A syntactic parse tree represents a sentence using a tree structure. It encodes the syntax information of words and the structure information of a sentence. The dependency parse tree (see an example in Fig. 1) is one type of the syntactic parse tree. Each node in the tree represents a word, and an edge represents the dependency relation of two connected words. Thus, words’ related contexts can be well captured by the structures of the dependency parse tree. For example, dog in Fig. 1 is one of the most related contexts of found as its objective. Such a relationship can be easily spotted. In contrast, skinny and fragile are not directly related to found because they are the modifiers of dog. They are far away from found in the dependency parse tree, although they are close to found in the sequential order. The dependency parse tree provides valuable information in semantic modeling and has been proven useful in various NLP applications, such as word embedding (levy2014dependency; WEI2022), semantic role labeling (strubell2018linguistically), machine translation (nguyen2020tree), and text similarity tasks quan2019efficient; wang2020structural.

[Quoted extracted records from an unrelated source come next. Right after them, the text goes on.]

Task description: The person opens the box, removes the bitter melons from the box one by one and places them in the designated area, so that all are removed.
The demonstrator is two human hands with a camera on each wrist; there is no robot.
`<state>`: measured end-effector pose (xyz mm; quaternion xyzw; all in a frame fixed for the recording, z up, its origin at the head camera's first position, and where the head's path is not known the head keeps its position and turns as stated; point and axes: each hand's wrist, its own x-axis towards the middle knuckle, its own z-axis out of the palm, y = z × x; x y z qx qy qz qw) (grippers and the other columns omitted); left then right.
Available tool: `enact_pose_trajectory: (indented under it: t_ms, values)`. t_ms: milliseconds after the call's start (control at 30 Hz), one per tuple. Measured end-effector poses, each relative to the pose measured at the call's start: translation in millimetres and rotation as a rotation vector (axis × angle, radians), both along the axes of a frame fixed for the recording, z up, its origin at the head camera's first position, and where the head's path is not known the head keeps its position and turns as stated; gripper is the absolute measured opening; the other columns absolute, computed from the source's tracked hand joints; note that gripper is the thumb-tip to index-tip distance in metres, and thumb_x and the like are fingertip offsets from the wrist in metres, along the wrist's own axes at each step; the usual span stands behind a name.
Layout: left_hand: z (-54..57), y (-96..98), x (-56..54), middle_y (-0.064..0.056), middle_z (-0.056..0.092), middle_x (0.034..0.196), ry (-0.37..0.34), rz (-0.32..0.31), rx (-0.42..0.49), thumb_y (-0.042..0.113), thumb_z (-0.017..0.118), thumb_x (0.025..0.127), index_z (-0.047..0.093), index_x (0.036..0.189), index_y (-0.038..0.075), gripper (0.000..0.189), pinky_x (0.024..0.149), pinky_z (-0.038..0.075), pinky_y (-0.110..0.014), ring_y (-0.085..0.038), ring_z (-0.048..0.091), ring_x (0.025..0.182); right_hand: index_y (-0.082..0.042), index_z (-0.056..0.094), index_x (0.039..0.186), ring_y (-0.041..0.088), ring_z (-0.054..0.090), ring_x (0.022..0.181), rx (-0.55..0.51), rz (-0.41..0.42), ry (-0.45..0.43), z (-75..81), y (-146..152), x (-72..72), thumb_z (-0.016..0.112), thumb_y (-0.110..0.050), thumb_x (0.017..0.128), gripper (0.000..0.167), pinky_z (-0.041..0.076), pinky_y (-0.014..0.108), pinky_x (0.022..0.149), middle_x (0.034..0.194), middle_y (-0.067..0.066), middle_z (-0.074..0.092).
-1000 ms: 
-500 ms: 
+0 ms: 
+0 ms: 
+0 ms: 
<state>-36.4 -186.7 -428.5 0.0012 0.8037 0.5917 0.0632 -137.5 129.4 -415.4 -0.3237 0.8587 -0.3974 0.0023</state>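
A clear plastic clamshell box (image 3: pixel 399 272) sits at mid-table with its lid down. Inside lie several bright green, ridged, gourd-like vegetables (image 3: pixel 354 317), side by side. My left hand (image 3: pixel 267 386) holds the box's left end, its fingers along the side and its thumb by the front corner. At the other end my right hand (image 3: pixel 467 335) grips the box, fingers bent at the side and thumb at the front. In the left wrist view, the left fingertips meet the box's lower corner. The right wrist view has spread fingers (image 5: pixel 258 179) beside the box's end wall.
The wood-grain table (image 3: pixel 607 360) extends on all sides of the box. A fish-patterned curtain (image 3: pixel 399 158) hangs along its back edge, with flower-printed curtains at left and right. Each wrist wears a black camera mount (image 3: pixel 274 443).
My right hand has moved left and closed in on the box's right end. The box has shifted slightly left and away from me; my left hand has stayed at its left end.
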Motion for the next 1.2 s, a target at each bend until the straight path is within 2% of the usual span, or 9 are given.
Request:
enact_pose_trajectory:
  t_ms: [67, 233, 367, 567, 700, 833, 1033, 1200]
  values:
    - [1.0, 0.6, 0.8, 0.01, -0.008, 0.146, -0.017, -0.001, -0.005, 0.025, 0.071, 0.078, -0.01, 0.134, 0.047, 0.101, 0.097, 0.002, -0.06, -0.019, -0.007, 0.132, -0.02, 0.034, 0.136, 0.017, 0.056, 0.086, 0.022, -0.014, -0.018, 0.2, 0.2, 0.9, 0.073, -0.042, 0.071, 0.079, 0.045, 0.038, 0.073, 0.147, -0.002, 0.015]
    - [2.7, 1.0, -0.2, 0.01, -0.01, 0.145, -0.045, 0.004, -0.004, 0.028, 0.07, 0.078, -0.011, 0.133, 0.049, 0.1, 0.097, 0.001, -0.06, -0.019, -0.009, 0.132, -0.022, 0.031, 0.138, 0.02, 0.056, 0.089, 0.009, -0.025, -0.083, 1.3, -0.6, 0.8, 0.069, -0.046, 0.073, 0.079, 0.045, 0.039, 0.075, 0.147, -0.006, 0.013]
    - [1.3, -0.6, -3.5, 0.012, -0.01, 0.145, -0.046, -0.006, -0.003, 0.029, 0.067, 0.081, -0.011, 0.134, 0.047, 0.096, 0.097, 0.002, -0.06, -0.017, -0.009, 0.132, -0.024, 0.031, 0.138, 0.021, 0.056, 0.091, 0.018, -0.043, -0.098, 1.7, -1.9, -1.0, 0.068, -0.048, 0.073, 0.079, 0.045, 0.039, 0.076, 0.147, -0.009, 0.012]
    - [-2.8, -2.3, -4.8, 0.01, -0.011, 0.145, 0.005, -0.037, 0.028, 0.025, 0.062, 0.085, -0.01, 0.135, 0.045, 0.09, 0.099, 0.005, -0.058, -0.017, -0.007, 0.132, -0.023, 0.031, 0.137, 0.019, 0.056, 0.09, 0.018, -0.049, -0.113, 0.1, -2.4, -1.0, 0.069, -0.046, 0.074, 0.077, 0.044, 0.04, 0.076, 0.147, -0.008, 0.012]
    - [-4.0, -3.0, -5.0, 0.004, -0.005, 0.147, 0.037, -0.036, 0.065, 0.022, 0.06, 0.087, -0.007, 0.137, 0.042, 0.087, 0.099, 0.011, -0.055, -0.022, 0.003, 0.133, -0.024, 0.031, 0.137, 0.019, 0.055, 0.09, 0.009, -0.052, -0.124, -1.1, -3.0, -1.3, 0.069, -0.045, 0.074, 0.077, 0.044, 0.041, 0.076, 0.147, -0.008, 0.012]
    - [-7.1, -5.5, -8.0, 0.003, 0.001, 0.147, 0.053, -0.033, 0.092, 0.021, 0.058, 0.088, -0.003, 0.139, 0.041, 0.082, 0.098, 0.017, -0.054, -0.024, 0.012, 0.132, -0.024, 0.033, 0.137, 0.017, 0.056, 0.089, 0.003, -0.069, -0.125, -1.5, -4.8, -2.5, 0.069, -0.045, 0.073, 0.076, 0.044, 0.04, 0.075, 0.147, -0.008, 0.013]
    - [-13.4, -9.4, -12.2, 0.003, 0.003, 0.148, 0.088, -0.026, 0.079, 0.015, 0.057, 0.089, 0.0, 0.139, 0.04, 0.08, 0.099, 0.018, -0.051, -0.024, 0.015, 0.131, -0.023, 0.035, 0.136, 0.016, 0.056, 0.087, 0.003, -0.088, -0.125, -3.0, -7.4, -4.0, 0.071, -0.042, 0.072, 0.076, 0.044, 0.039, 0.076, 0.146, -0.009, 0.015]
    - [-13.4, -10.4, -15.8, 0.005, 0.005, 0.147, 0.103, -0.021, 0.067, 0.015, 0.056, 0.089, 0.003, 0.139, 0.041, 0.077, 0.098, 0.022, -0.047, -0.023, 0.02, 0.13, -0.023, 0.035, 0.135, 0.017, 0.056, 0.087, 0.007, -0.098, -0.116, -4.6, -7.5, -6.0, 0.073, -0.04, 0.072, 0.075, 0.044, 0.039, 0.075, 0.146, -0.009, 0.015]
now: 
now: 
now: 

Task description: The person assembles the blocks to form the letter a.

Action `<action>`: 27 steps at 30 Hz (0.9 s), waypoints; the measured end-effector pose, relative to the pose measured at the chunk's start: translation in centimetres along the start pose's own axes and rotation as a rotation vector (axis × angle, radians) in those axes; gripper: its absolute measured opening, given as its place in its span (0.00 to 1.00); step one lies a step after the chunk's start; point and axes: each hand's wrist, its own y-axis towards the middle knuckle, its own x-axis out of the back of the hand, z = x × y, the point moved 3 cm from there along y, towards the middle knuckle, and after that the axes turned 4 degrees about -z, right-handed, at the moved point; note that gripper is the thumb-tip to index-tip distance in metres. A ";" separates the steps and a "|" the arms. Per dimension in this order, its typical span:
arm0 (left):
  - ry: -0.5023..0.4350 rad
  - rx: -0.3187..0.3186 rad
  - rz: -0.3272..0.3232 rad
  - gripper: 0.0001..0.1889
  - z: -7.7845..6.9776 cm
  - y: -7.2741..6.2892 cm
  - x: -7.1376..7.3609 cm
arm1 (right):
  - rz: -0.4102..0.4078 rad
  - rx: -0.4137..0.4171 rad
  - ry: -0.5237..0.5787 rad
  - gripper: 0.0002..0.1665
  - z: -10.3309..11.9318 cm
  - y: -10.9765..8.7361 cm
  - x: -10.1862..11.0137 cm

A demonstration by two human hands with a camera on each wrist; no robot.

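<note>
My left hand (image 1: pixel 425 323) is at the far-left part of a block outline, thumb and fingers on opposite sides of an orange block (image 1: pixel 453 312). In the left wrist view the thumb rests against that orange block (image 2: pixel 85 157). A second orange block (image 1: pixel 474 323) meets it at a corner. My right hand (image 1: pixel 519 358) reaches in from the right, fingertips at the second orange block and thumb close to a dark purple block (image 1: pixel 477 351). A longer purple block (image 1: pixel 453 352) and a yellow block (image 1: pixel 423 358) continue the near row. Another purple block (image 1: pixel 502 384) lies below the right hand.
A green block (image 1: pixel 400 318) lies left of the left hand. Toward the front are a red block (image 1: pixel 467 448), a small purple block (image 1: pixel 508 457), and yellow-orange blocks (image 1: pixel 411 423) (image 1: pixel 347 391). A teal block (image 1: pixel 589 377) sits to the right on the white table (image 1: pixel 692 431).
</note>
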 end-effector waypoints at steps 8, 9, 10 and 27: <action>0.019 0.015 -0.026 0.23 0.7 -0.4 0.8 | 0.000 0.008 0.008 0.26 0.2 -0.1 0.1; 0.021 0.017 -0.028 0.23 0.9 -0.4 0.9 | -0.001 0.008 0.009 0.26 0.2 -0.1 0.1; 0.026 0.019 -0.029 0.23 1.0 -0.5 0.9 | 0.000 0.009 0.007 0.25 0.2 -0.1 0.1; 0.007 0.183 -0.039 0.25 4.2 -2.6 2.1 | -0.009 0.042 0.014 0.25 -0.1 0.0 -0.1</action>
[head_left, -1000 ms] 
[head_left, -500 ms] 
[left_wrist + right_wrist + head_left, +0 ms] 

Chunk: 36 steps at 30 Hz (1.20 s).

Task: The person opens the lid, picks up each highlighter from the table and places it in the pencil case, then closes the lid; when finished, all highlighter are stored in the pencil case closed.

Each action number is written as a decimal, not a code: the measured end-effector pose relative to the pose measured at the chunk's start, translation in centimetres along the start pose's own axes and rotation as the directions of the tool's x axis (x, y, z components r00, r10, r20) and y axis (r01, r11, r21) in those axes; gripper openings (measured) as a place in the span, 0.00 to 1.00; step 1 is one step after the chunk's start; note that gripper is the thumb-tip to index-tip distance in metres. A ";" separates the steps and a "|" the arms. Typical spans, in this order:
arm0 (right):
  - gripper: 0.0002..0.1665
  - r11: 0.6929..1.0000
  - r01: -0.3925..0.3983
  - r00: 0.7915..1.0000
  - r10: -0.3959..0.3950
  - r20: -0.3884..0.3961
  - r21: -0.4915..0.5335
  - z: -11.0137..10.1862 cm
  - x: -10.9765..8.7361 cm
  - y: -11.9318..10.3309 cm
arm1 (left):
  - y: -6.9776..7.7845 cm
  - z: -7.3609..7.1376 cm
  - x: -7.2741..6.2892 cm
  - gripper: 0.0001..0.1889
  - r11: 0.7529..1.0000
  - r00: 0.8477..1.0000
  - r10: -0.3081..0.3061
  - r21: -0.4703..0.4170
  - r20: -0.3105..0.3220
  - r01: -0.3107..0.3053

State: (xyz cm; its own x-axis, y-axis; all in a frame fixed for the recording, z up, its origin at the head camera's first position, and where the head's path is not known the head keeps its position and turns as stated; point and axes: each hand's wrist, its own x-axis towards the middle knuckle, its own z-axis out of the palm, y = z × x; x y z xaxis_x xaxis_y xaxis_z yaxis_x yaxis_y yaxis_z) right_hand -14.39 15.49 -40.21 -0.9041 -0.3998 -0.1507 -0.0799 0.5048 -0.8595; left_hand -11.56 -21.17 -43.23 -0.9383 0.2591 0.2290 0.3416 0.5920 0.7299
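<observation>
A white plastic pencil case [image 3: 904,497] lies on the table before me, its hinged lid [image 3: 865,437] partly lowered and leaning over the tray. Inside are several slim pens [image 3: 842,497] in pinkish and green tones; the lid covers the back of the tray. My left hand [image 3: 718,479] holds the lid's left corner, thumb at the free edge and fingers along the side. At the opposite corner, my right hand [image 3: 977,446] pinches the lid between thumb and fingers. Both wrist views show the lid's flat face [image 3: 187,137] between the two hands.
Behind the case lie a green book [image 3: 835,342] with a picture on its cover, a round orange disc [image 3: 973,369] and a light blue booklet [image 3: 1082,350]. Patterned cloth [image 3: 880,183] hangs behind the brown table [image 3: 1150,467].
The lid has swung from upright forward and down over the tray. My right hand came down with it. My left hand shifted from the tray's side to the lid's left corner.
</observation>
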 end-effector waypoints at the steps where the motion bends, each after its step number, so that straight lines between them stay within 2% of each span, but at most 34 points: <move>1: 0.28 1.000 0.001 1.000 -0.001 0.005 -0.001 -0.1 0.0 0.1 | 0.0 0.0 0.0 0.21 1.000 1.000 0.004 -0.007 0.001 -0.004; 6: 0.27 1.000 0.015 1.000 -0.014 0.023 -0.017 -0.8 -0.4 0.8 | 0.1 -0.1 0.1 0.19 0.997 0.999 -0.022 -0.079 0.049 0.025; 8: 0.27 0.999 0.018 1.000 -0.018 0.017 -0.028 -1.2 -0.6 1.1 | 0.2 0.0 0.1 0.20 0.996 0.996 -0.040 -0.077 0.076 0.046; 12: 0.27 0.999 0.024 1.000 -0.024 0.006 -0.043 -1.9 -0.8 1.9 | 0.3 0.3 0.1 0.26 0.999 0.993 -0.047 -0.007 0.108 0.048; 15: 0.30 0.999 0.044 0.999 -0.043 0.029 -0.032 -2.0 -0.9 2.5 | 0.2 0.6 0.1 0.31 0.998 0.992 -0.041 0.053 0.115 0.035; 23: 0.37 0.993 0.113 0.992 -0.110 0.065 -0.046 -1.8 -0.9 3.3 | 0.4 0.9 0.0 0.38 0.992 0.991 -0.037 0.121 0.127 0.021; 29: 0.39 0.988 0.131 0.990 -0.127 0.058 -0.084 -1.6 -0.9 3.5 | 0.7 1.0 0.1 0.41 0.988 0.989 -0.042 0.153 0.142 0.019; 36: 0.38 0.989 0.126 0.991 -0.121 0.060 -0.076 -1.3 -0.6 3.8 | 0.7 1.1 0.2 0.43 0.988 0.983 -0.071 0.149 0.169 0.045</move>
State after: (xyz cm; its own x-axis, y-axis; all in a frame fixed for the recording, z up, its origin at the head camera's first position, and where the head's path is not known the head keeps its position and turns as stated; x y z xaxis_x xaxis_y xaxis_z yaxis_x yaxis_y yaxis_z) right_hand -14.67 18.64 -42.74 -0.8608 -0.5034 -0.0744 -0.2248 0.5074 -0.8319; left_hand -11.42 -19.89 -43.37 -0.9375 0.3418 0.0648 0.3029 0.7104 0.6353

SynWMD incorporates the dependency parse tree technique in both word flow assignment and word distance modeling to improve the performance on sentence similarity evaluation. This work has the following three major contributions.

Figure 1: The structure of a dependency parsing tree for an exemplary sentence: “He found a skinny and fragile dog in his backyard.”
  • A new syntax-aware word flow calculation method is proposed. Words are first represented as a weighted graph based on the co-occurrence statistics obtained by dependency parsing trees. Then, a PageRank-based algorithm is used to infer word importance.

  • The word distance model in WMD is enhanced by the context extracted from dependency parse trees. The contextual information of words and structural information of sentences are explicitly modeled as additional subtree embeddings.

  • We conduct extensive experiments on semantic textual similarity tasks and k-nearest neighbor sentence classification tasks to evaluate the effectiveness of the proposed SynWMD. The code for SynWMD is available at

The rest of the paper is organized as follows. Related work is reviewed in Sec. 2. SynWMD is proposed in Sec. 3. Experimental results are shown in Sec. 4. Finally, concluding remarks are given in Sec. 5

2 Related Work

Recent studies on sentence similarity evaluation can be classified into two main categories: sentence-embedding-based methods and word-alignment-based methods. They are reviewed below.

2.1 Sentence Embedding

One way to assess sentence similarity is through sentence embedding. That is, a sentence is first encoded into a vector with an encoder. The similarity of two sentences is then inferred from the distance of their embedded vectors, where a simple distance metric such as the cosine or distance can be used. As to sentence embedding methods, a simple and fast one is to pool word embeddings. Several weighting schemes (arora2017simple; wang2020sbert) were adopted by pooling-based methods for simple sentence embeddings. Yet, there is an anisotropic problem in word-embedding-based pooling methods; namely, the associated embeddings narrow in a cone region of the vector space (ethayarajh-2019-contextual). It limits embeddings’ capability in sentence similarity evaluation. To address this limitation, post-processing techniques were proposed to alleviate the anisotropic problem. For example, principal components removal (mu2017all), BERT-flow (li2020sentence), and BERT-whitening (su2021whitening)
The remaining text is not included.